Performance Question

Hi all,

So I have two kernels running on the same data, but organised in a different way. To put it simply these trivial kernels just add four vectors together.

  1. Four float arrays
__global__ void addKernelfloats(float *out, float *a, float *b, float *c, float *d)

{		

	int pos = threadIdx.x + blockIdx.x * blockDim.x;

	int totalDim = blockDim.x * gridDim.x;

		

	while(pos < ARRAYSIZE){		

		out[pos] = a[pos] + b[pos] + c[pos] + d[pos];				

		pos += totalDim;

	}	

}
  1. One array of float4’s, using shared mem to achieve coalescing.
#define THREADCOUNT 128

__global__ void addKernelstructs(float *out, float *indata)

{	

	__shared__ float sdata[THREADCOUNT*4];

	int valBlock = blockIdx.x * blockDim.x;

	int outpos = threadIdx.x + valBlock;

	int pos = (valBlock * 4) + threadIdx.x;

	int totalDim = blockDim.x * gridDim.x;

	int totalDimQuad = totalDim * 4;

	float* num1 = &(sdata[threadIdx.x]);

	float* num2 = &(sdata[threadIdx.x + THREADCOUNT]);

	float* num3 = &(sdata[threadIdx.x + (THREADCOUNT*2)]);

	float* num4 = &(sdata[threadIdx.x + (THREADCOUNT*3)]);

	float4 *a = &((float4*)sdata)[threadIdx.x];

	while(outpos < ARRAYSIZE){

		(*num1) = indata[pos];

		(*num2) = indata[pos + THREADCOUNT];

		(*num3) = indata[pos + (THREADCOUNT*2)];

		(*num4) = indata[pos + (THREADCOUNT*3)];

		__syncthreads();

					

		out[outpos] = a->w + a->x + a->y + a->z;		

				

		outpos += totalDim;

		pos += totalDimQuad;

	}

}

Now I have tested both kernels and they work correctly (10M+ values), but what I want to know is…why the hell is kernel 2 always faster than kernel 1? I have tried playing with block and thread dimensions, using one single float array in 1. for all four vectors.

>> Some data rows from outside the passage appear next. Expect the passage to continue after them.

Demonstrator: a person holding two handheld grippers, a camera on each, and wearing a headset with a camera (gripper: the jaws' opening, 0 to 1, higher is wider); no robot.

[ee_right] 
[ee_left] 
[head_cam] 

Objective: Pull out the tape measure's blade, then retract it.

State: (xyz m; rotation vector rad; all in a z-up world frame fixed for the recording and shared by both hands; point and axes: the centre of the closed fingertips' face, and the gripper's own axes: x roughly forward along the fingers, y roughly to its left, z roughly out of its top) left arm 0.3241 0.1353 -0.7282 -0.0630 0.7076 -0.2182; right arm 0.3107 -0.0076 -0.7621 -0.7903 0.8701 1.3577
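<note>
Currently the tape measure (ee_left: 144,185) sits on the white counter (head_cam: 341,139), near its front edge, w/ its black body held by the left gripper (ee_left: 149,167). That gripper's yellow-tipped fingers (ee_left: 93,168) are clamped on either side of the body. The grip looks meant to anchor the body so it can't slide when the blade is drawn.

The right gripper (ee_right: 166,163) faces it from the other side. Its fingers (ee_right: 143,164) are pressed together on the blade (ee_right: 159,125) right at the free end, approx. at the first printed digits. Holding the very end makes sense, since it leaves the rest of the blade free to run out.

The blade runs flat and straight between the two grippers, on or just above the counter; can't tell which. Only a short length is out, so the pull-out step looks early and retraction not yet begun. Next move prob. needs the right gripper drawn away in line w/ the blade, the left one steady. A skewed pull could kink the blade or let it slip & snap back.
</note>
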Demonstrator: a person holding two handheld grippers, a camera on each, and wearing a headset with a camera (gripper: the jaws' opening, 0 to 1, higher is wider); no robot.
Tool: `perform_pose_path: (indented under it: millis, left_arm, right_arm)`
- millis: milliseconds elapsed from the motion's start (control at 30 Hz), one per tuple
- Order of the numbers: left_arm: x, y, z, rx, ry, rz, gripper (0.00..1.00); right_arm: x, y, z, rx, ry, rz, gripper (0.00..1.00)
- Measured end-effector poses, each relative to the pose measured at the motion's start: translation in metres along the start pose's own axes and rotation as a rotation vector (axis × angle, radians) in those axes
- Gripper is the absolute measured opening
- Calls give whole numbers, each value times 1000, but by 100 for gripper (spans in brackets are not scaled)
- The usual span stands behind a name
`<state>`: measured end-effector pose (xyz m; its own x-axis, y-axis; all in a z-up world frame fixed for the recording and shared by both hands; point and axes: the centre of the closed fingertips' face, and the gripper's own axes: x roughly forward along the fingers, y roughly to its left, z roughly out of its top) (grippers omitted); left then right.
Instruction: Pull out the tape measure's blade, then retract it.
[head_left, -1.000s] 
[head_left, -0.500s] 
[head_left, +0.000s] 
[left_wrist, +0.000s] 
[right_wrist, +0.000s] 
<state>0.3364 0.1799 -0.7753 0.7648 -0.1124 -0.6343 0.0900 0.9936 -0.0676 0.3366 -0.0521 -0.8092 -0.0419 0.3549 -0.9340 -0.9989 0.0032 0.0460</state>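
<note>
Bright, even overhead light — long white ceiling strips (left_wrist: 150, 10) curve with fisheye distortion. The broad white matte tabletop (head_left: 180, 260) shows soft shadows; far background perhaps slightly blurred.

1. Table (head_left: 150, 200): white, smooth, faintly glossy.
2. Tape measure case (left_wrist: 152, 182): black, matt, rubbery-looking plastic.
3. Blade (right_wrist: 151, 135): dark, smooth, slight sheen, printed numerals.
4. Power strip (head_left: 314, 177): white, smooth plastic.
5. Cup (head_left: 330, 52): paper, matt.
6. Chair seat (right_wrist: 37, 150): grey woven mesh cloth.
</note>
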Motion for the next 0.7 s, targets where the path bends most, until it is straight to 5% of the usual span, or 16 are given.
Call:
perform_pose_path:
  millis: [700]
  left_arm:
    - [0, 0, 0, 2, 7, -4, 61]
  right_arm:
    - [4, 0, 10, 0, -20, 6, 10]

No matter what I do, kernel 2 is still faster. Any ideas why, as intuitively I would have thought kernel 1 would be faster.

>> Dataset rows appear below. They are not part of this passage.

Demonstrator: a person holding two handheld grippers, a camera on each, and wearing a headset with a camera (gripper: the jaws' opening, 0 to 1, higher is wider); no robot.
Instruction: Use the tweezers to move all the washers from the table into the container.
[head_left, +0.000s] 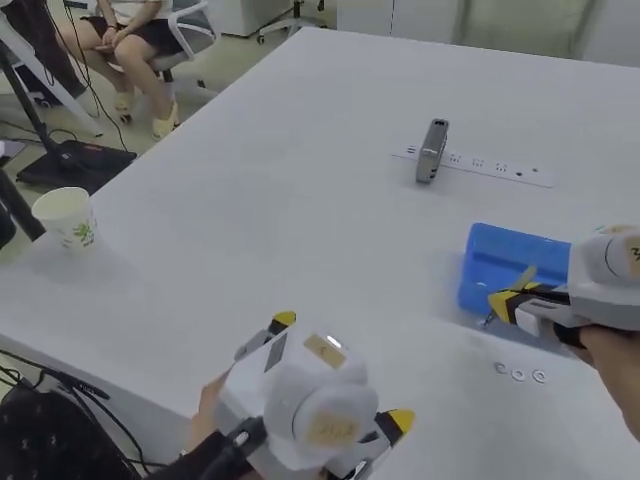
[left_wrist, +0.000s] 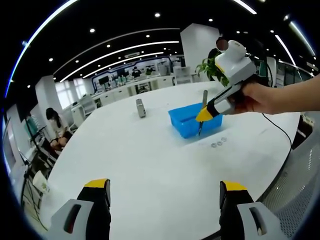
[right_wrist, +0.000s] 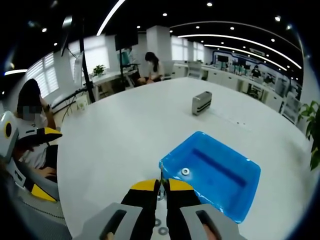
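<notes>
The right gripper (right_wrist: 163, 186) has its jaws pressed together on the tweezers (left_wrist: 199, 129), whose tip points down at the near edge of the blue container (right_wrist: 220, 175); one washer (right_wrist: 185, 171) lies inside it; three more washers (head_left: 518, 375) lie on the white worktop (head_left: 300, 220) just beside the container; the left gripper (left_wrist: 164, 187) is spread wide, holding nothing, over the worktop's near edge.

Blue container (head_left: 500, 255), white table (head_left: 280, 210), silver washers (head_left: 518, 374), green-printed cup (head_left: 65, 215)
</notes>
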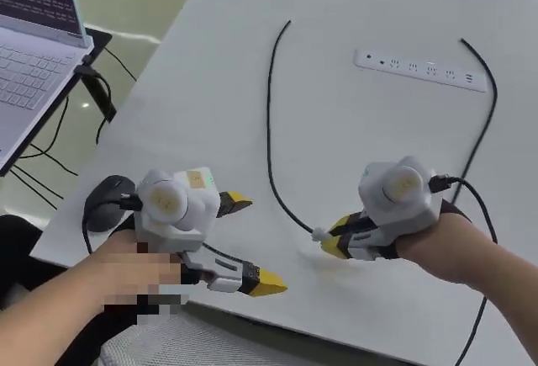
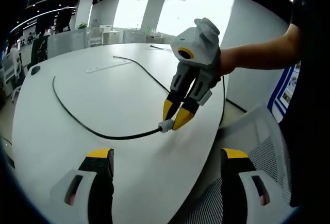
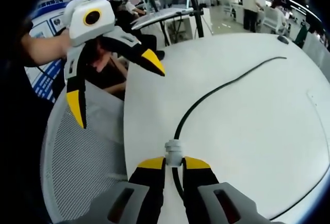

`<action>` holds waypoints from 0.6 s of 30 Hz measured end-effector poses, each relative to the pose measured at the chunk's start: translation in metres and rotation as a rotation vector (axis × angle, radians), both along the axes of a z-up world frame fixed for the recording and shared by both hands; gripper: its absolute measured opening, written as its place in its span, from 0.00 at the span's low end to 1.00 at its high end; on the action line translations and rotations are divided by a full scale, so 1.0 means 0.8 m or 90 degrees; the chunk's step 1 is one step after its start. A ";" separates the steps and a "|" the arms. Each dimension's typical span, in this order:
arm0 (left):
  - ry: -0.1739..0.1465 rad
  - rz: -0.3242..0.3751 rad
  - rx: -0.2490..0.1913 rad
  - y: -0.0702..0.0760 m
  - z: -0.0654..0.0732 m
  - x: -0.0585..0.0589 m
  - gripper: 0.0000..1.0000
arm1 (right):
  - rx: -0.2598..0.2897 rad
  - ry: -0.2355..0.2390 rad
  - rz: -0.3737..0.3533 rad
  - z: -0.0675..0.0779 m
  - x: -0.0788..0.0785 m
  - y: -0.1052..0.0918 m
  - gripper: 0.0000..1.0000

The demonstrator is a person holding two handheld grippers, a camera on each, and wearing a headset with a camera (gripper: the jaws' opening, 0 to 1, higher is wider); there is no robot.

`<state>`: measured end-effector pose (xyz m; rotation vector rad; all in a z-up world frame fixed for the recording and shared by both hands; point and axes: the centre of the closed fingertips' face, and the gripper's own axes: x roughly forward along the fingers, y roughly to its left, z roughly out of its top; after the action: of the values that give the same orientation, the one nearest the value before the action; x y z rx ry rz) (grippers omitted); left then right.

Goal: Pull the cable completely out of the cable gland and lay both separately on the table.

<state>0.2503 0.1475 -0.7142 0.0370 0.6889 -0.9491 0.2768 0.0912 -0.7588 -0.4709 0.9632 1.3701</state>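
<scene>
Right now I am working over the white counter (image 1: 353, 130), where the one black cable (image 1: 269, 105) is lying in a long arc, with a single power strip (image 1: 420, 70) lying beyond it. I am holding two tongs. My left tongs (image 1: 259, 242) are hanging wide open and empty by the counter's near edge, while my right tongs (image 1: 330, 238) are pinching shut on the cable's near end. The one white gland (image 3: 174, 152) is sitting on the cable right at their tips. As I judge it, I am setting up the pull, and nothing is separated yet. Next, the left tongs need to be closing on the gland while the right draw the cable straight back out.
</scene>
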 end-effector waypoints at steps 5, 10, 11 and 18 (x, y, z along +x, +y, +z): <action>-0.002 -0.015 -0.010 -0.023 0.008 0.001 0.85 | 0.003 0.003 0.013 0.017 -0.011 -0.011 0.07; -0.013 -0.031 -0.014 -0.042 0.016 0.001 0.84 | 0.009 0.007 0.023 0.032 -0.022 -0.021 0.07; -0.014 -0.032 -0.018 -0.045 0.018 0.002 0.84 | 0.010 0.007 0.024 0.033 -0.023 -0.022 0.07; -0.031 -0.064 -0.024 -0.076 0.023 0.003 0.79 | 0.017 0.010 0.044 0.051 -0.037 -0.036 0.07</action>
<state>0.2531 0.0871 -0.6956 0.0614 0.6291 -1.0541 0.2472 0.0621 -0.7180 -0.4779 0.9478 1.4486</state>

Also note, while 2 is faster, the performance difference is tiny so this isn’t too big of a deal, I am just interested. Am I doing something wrong?

Also: I’m using one GPU from my GTX590

Hi,

I have tested the two kernels and i get better performance on kernel1 :D. As you said it is just a tiny difference.

On the CPU side, are you launching kernel1 first followed by kernel 2?

If you want to have a slightly faster solution you could use the same concept as in kernel1 but pass in a float4* instead of 4 float*

__global__ void addKernelf4(float *out, float4 *a){

		int pos = threadIdx.x + blockIdx.x * blockDim.x;

        int totalDim = blockDim.x * gridDim.x;

while(pos < ARRAYSIZE){

                out[pos] = a[pos].x + a[pos].y + a[pos].z + a[pos].w;                       	

                pos += totalDim;

        }   	

}

I got better performance on the kernel above.

I profiled all three kernels with Visual profiler running on GTX480.

The limitation for the kernels is the memory bandwidth

Hi, thanks for testing. I ended up playing with the third kernel, and here is the fastest one I could come up with.

__global__ void addKernelfloat4(float *out, float4 *data)

{

	__shared__ float4 sdata[THREADCOUNT];

	int pos = threadIdx.x + blockIdx.x * blockDim.x;

	int totalDim = blockDim.x * gridDim.x;

	float4 *a = &sdata[threadIdx.x];

		

	while(pos < ARRAYSIZE){	

		(*a) = data[pos];

		__syncthreads();

		out[pos] = a->w + a->x + a->y + a->z;				

		pos += totalDim;

	}	

}

Here is the interesting thing. The kernel above runs fine without the __syncthreads() call, however if I add it, I get a small performance increase. I was of the opinion that you should try and avoid __syncthreads() where possible. Any ideas why adding it would improve performance for me?

With the threads in sync it might be that you have a slightly higher chance for consecutive reads and writes to hit the same row that is already open.